Thursday, December 22, 2005

Call Now, The Prayer Lines Are Open

100 Huntley Street was pleading with it’s viewers today to vote conservative for the upcoming election. The woman was explaining how the liberals made gay marriages possible and decriminalized marijuana. Her co-host began to say how the liberals were going to legalize prostitution and Canada was to become a cesspool of sin resembling Sodom and Gomorra. Run! The END IS NEAR.

This obsession of bible thumper’s Anti-Gay Marriage is beginning to get tedious. Why don’t they try and concentrate on other parts of the bible instead of “the killing gay’s” portion. You’d think they’d try and go after all the shellfish eaters or Sabbath breakers that god finds equally appalling. There’s a lot more of them than gays so they can run their lynch mob 24 and 7.

Since the passing of Bill C-38, Canada has witnessed nothing but gay men fucking on the streets, fucking in subway cars, gay men trying to lure 8 year olds into their communist cars, gay men fucking in hot air balloons, gay men doing, I don’t want to know, on the steps of the church, gay men, gay men, gay men, GAY MEN. It seems to be all we see now is gay men fucking anywhere and everywhere. While at the mall yesterday, my son and I almost stepped on two gay men having sex outside of EB Games. So now, no doubt, my son is going to be gay. And maybe I’m going to be gay as well because I think I didn’t hold my breath when I passed them. Fucking great.

For those naughty Canadians considering on voting for the Grits, 100 Huntley “opened the prayer lines” for them. You have no idea how reassuring it is to know that for $29.95 you can get a cure for what ever ails you at 100 Huntley street. That’s actually a pretty good price for the salvation of your soul. Benny Hinn is much more expensive and Jehovah Witnesses don’t allow you to play chess so, 100 Huntley Street is a solid bang for your buck.

At the end of the day though, you’re out 30 bones and are now about to vote for a Alberta bible clutching redneck who more than anything wants to be Bush’s cabana boy. I don’t think I’m the only Canadian who conjures up visions of Mr. Burns and Smithers when I think of Bush and Harper.

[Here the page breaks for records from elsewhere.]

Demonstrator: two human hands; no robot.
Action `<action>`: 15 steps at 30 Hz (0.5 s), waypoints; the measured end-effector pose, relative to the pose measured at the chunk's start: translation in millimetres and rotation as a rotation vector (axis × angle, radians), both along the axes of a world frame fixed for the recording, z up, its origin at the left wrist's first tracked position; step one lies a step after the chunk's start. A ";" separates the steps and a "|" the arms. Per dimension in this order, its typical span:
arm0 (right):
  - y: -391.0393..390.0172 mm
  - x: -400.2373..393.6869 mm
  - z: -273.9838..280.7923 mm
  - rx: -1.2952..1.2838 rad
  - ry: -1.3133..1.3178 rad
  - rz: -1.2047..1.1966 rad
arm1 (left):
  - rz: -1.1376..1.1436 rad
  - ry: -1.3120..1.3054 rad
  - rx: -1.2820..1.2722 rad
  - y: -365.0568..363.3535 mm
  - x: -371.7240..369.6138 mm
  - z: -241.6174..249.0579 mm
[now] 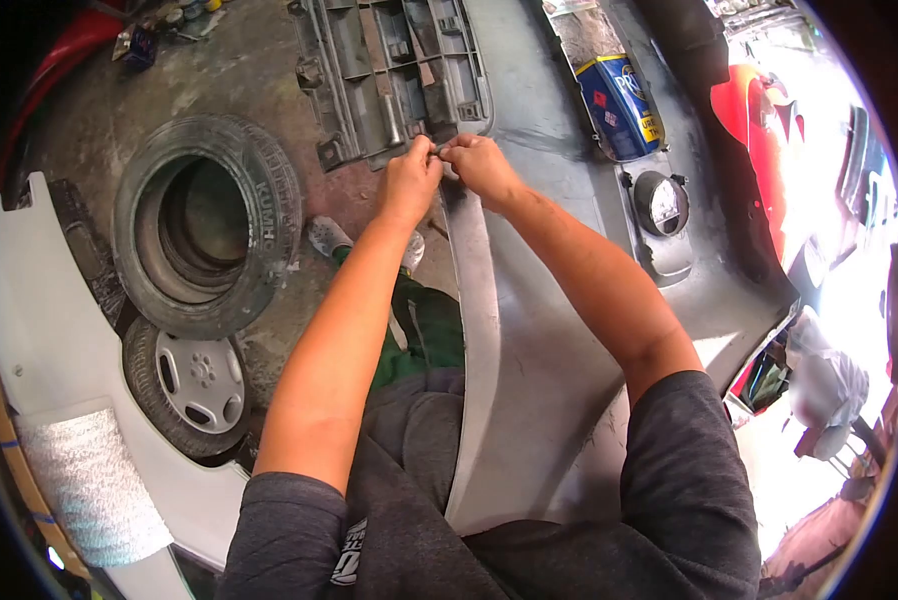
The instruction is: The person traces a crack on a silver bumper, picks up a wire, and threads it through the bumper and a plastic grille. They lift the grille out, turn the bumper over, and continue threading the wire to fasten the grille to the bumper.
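Note:
My left hand (412, 182) and my right hand (481, 168) meet fingertip to fingertip above the inner edge of a large grey car bumper (539, 290). Both are closed in a pinch; whatever lies between the fingers is too small and too covered to name. Just beyond them is a dark grey ribbed plastic panel (355, 65) with slots and clips, its near edge close to my left fingers. The bumper, inner face partly toward me, spreads under my right forearm, and its round lamp opening (661, 203) faces up.
On the floor at left lie a tyre (274, 215) and a wheel with a silver hubcap (205, 372). A white body panel (44, 310) runs along the left side. A blue tin (619, 108) shows through a bumper opening. Red car parts (754, 130) stand at right.

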State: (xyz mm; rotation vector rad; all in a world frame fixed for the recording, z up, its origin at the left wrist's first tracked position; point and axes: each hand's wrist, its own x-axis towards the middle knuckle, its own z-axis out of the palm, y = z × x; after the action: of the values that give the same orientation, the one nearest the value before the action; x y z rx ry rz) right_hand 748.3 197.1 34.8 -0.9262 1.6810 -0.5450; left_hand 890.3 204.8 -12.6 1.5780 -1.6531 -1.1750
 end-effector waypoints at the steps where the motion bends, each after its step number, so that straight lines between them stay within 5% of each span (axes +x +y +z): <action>1: 2.8 1.2 -5.3 0.052 -0.176 -0.136 | -0.007 -0.002 -0.034 0.6 -0.5 -4.6; 5: 6.6 0.8 -15.7 0.200 -0.533 -0.415 | -0.013 -0.079 -0.114 1.7 0.3 -4.2; 8: 2.5 -5.8 -19.2 0.308 -0.516 -0.361 | 0.006 -0.075 -0.074 2.4 -0.9 -1.0; 11: -1.7 -8.9 -4.9 0.079 -0.127 0.028 | 0.022 -0.054 -0.082 3.7 -1.6 2.4; 14: 7.1 -10.8 36.9 -0.484 0.723 0.624 | 0.028 -0.063 -0.053 3.4 -2.3 2.2; 15: 5.1 -15.5 40.6 -0.644 0.808 0.733 | 0.030 -0.061 -0.057 3.2 -2.5 3.6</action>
State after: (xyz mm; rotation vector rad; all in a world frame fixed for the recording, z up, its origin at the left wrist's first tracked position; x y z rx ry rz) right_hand 732.8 202.2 75.4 -2.3425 1.6629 -0.1883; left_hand 887.8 208.0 -9.0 1.6119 -1.6807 -1.0659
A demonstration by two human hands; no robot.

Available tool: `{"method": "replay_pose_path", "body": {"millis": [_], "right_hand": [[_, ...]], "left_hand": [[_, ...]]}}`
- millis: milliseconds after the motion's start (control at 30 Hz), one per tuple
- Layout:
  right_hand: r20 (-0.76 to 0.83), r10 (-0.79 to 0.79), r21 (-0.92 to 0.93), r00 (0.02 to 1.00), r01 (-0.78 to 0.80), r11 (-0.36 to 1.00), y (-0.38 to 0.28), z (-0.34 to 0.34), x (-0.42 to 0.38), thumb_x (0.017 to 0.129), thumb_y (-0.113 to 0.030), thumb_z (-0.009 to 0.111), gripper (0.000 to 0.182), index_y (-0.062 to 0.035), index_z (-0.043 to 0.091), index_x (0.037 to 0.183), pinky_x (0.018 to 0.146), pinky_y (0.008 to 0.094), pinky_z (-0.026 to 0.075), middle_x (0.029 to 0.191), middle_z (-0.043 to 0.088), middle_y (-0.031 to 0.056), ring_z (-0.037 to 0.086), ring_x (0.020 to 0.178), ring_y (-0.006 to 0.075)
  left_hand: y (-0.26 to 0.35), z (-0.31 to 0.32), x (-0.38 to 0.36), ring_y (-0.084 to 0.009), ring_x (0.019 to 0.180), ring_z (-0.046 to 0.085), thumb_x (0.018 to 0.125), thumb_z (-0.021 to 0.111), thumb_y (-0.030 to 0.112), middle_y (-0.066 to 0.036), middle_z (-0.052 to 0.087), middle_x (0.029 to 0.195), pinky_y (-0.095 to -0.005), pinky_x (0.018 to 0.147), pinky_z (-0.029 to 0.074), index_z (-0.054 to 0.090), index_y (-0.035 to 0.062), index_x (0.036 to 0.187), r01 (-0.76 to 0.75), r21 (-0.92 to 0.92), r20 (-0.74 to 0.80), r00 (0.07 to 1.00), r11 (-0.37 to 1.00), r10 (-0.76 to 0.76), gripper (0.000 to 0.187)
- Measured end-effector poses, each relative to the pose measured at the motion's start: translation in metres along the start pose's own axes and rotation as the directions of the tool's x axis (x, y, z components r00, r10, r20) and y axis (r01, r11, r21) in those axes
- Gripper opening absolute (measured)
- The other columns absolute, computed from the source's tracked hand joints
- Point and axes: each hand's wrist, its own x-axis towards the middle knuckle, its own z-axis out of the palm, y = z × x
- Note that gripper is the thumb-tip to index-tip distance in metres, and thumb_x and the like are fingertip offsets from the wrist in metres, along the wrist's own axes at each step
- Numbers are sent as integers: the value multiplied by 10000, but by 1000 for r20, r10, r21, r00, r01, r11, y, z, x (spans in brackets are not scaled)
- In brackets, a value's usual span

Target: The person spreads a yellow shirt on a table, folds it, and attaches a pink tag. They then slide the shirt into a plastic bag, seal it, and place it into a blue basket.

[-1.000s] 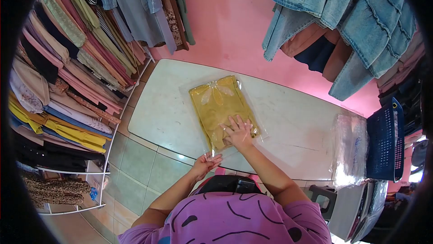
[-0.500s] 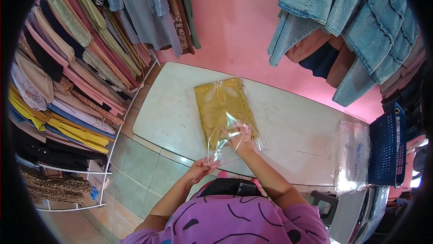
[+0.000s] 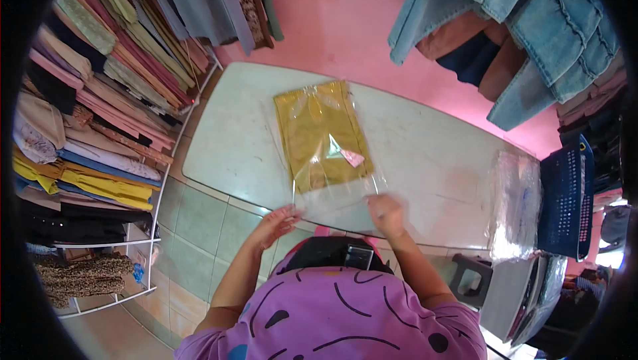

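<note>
A folded mustard-yellow garment (image 3: 312, 135) with a pale petal-like pattern at its top lies inside a clear plastic bag (image 3: 325, 195) on the white table. A small pink tag (image 3: 352, 158) shows on the garment's lower right. The bag's open-looking near edge faces my body. My left hand (image 3: 274, 226) is closed on the bag's near left corner, its fingertips at the plastic. At the near right corner, my right hand (image 3: 387, 215) is curled in and slightly smeared by motion, with its fingers at the bag's edge.
The white table (image 3: 226, 127) stands against a pink wall. A stack of clear plastic bags (image 3: 515, 207) lies at its right end, beside a blue basket (image 3: 566, 200). Clothes racks (image 3: 100, 94) stand on the left; denim garments (image 3: 525, 27) hang at upper right.
My right hand has come off the garment's lower part and back to the bag's near right corner, uncovering the pink tag. My left hand stays at the near left corner.
</note>
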Motion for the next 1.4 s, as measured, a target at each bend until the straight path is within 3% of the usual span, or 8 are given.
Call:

I can’t see it being all bad for the Tories to win though. I’ve always wanted to ride a horse and buggy and the wait at the emergency room will be shaved down to a minimum as blood letting is quicker than modern medicine. Fuck Darwin, fuck Magellan, fuck Newton’s first law, fuck Galileo, fuck Bill Nye, lets all follow Harper back to bronze age.

6 Comments:

Blogger The Conservative UAW Guy said...

To arms! To arms!
The Christians are coming!
The Christians are coming!

BTW, Newton was a devout Christian, but I see it doesn't stop you from invoking his name.
Newton kind of proves that science and faith are not mutally exclusive.
I don't know about Bill Nye, but he makes me laugh... ;)

3:47 PM  
Blogger freudz wet dream said...

I wasn't attempting to peg non-christians, I was merely listing some of the things that have transpired after the conservative mind set was cast in stone

5:20 PM  
Blogger freudz wet dream said...

you know, your dog looks sort of light in the loafers, are you sure you didn't buy him in Toronto?

5:22 PM  
Blogger The Conservative UAW Guy said...

Ouch.
HE'S ALL MAN, DAMMIT!!!

5:46 PM  
Anonymous Anonymous said...

the last thing I'd ever want to see running this country is harper. I've never seen such an effeminate looking man in my life. I see what you mean about the smithers and burns thing though.

1:56 PM  
Blogger freudz wet dream said...

Oh Michael, I hear ya babe, this guy would even be Steve Urkel's wife in prison.